Tindakan tersebut, dikatakan dalam laporan itu didominasi oleh pembubaran paksa oleh aparat yang mencapai 101 peristiwa.
"Seperti aksi May Day 2019, kerusuhan 21-23 Mei, dan rangkaian aksi demonstrasi rakyat Papua menolak rasisme, dan aksi mahasiswa di seluruh Indonesia pada 23-30 September," tulis laporan itu.
Beberapa catatan lain dari KontraS meliputi tindakan pemberian hukuman mati terhadap narapidana yang mencapai 40 vonis oleh pengadilan, tindak kekerasan terhadap aktivis atau pembela HAM, serta tindakan kompromi terhadap sejumlah tokoh terduga pelanggar HAM masa lalu.
Abaikan Komnas HAM
Rivan menganggap Mahfud mengabaikan Komnas HAM ketika mengklaim tidak ada pelanggaran HAM yang terjadi di era kepemimpinan Jokowi.

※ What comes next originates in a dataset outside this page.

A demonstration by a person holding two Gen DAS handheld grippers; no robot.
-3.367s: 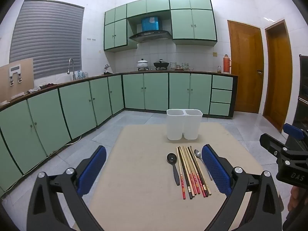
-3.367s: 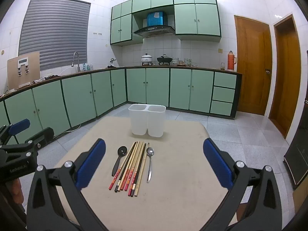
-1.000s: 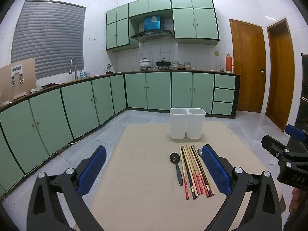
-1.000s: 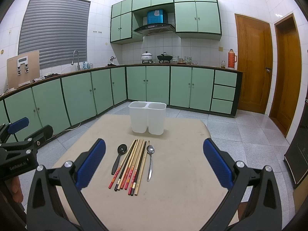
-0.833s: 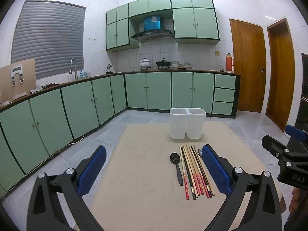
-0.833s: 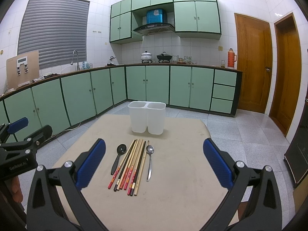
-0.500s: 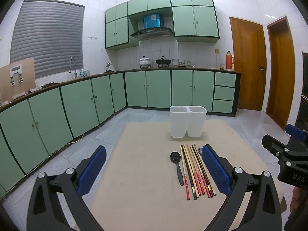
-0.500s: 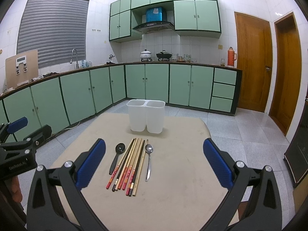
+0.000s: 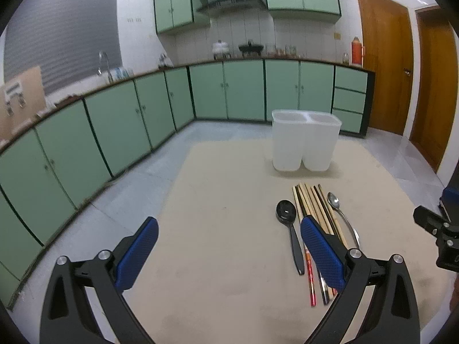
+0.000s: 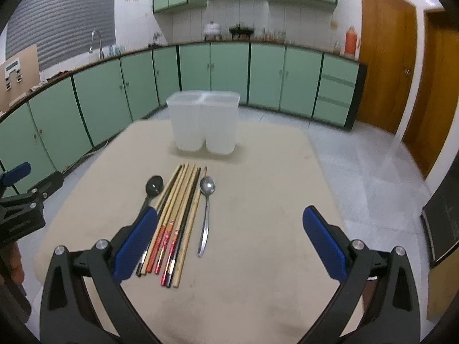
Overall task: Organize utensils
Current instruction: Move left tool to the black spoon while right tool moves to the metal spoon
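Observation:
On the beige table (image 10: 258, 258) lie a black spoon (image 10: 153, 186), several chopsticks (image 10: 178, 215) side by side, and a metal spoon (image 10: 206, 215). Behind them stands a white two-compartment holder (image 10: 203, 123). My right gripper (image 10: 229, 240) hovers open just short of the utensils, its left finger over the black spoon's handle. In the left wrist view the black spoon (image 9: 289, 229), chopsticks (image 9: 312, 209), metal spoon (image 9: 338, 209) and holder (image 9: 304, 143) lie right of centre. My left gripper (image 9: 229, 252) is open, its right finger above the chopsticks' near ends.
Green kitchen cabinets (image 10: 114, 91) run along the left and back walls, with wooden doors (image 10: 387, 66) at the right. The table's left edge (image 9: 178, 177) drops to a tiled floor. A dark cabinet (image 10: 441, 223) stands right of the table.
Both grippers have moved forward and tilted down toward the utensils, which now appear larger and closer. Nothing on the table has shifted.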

KontraS mengkritik sikap Mahfud tersebut.
"Mahfud menyerobot tugas Komnas HAM dengan menyatakan narasi 'baru' tentang pelanggaran HAM dan Mahfud secara tidak langsung mengabaikan tugas dan fungsi Komnas HAM," imbuhnya.
Rivan mengacu pada definisi HAM yang diawali dengan "Deklarasi Universal Hak Asasi Manusia" tahun 1948. Definisi yang disampaikan Mahfud bahwa pelanggaran HAM yang dilakukan aparat pemerintah terjadi dengan terencana dan tujuan tertentu, kata Rivanlee, sudah selesai setelah konvensi yang berlangsung pada 1948.
Konvensi itu menegaskan bahwa negara wajib mempromosikan dan melindungi semua hak asasi manusia dan kebebasan mendasar, terlepas dari sistem politik, ekonomi, dan budaya sebuah negara.
"Singkat kata, tidak ada definisi per regional, per benua, per negara sekalipun," katanya.
Rivan pun merujuk pada sejumlah peristiwa kekerasan oleh aparat dalam menangani aksi protes massa ataupun pengamanan oleh aparat di Papua selama pemerintahan Jokowi.
Dalam hal ini, kata Rivan, negara telah abai dengan membiarkan rangkaian peristiwa itu terjadi.
"Dari konteks itu, ia mengabaikan tentang tindakan negara, baik by ommision atau by commision, dalam melanggar HAM," kata dia.
Foto: CNN Indonesia/Adhi Wicaksono
KontraS menyebut salah satu pelanggaran HAM terjadi saat aparat begitu represif terhadap pedemo di Bawaslu 21-22 Mei lalu |
Menurut Mahfud, pelanggaran HAM jika merujuk pada definisi hukum, adalah suatu tindakan yang dilakukan aparat pemerintah secara terencana dan terstruktur untuk menghilangkan paksa hak asasi masyarakatnya.
Sebaliknya, kata Mahfud, apabila ada kasus kekerasan aparat terhadap rakyat, maupun rakyat terhadap rakyat, atau rakyat terhadap aparat itu hanya sekadar kejahatan.
"Coba lihat di era Pak Jokowi sejak 2014 sampai sekarang tidak ada satu pun isu pelanggaran HAM. Tapi kejahatan banyak, pelanggaran oleh oknum juga banyak, dan itu sedang diproses," kata Mahfud di kantor Kemenko Polhukam, Jakarta, Kamis (12/12).